2008年総括

通信会社でコンテンツサービスを企画するため、

出向していた状態からの幕開けを迎えた2008年

今年も学ぶ事が多かった。

ブログと SNS の担当をさせていただき、

CGM の領域で活躍すべく日々仲間と「痺れる」毎日を過ごした。

その SNS 運営企業は上場し、景気の悪い中非常に好評版である事は

今となっては遠く離れてしまった私にとっても嬉しいニュースだった。

新年度の始まる4月1日からは子会社に戻り、

プロモーションメディア企画の仕事に従事し、

携帯インターネットを販売促進に生かす方法について

考える日々を過ごしていた。

ブログを担当していた時に、コンテンツマッチ型の広告を

導入する事を企画し、実施した際に、

「私、このたび結婚しました!」

といった記事を書いていた人のブログ記事に、

「離婚するなら」

といった広告が出てしまい、大クレームに繋がってしまった事に、

現在のネット広告の限界を激しく感じたと共に、

ネット広告のあり方を根本的に考えさせられる事となった。

広告が本当の意味で、見ている人の為になるには?

広告がお仕着せではなく、コンテンツの一部となる為には?

広告主にとって有効性の高いメディアとは?

インタラクティブ性のあるメディア、インターネットでは、

それが追及できるべきである。
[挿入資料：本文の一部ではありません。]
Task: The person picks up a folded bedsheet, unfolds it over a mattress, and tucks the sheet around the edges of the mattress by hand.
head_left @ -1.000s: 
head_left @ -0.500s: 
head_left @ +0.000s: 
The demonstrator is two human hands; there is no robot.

それこそが既存のマスメディア

とは違う点であるべきだ。

「インターネットは人に、より豊かな生活を齎すべき」

という私の先輩の言葉の刷り込みがあったためか、

そう思った私は別の道を探し始めた。

特にアテの無かった私は、これまで世話になったエージェントに

相談を始めて、インターネット外資企業を中心に次の会社を

目当てに話を進めた。

米国の企業で、これから日本に進出するタイミングの企業があれば

ベスト、という風に伝えていた。

いくつか候補は挙がっていたのですが、決め手に欠ける状態で

膠着状態になりつつあった8月

私の先輩は中国系のインターネット検索会社の社長に就任し、

今のうちの CEO が今の会社の CEO への就任のプレスリリースが

発表された。

それを見て、インターネットの業界はまだまだこれから

大きな変化を繰り返す予感がし、私自身も大きな舞台で大きな

役割を果たしたいと改めて覚悟を決めた。

お盆前にうちの CEO から私の携帯に電話があり、

私を CTO に迎えたいとお誘い頂いた。

ここ数年技術から離れて、サービス企画中心で仕事をしてきた

私が今更どれだけの力になれるというのか・・・。

私より適任は探せばいくらでも居る事だろう。

かなりの葛藤があったし、彼にもそういう思いを忌憚なく伝えた。

しかし、私の希望する米国のインターネット企業で、これから

日本に進出するというタイミング。

うちの CEO の期待を上回る仕事が自分にできるだろうか。

いつか私も関西弁で怒鳴られるんだろうな。

そんな事が携帯電話で話を聞きながら頭をよぎる。

しかし、自分が彼の元を離れて培ってきたものも大きいはずだ。

いつかは認めてもらえるよう、いつかは彼を超える積もりで

仕事してきたはずではないか。

思いがけずそれを証明するチャンスが巡って来て、戸惑っている

だけじゃないか。

U.S. とのやり取りも多いし、自分の力を120%出せば、

きっと役に立てるはず。

「頑張らせていただきます」

私はその会話の最後にそう返事をした。

それからというもの、

「一ヶ月後には来い」

「ニヶ月と少しでサービスは開始する」

うちの CEO らしい厳しい要望が続き、私が期待を上回る事を難しくする

いつも応える事すらギリギリできるかどうかのライン

しかし、関係者全員の尽力と、沢山の方々のご協力と、

幸運もあり、これまでは非常に順調にビジネスを開始する事ができ、

今年も無事終わりを迎える事ができました。

本当の勝負はまだまだこれからであり、登山で言うならば、

我々は靴紐を結んで、さあ出発!というタイミングでしか

ありません。

短い濃縮された時間の中で、沢山の方々とお会いさせていただき、

多くのご協力をいただきまして本当に有難うございました。

「ネット広告のあり方を変える」

そんな大胆な課題に向かって、私にできる事は全てやっていこうと

思っております。

皆様、来年もどうぞ宜しくお願い致します。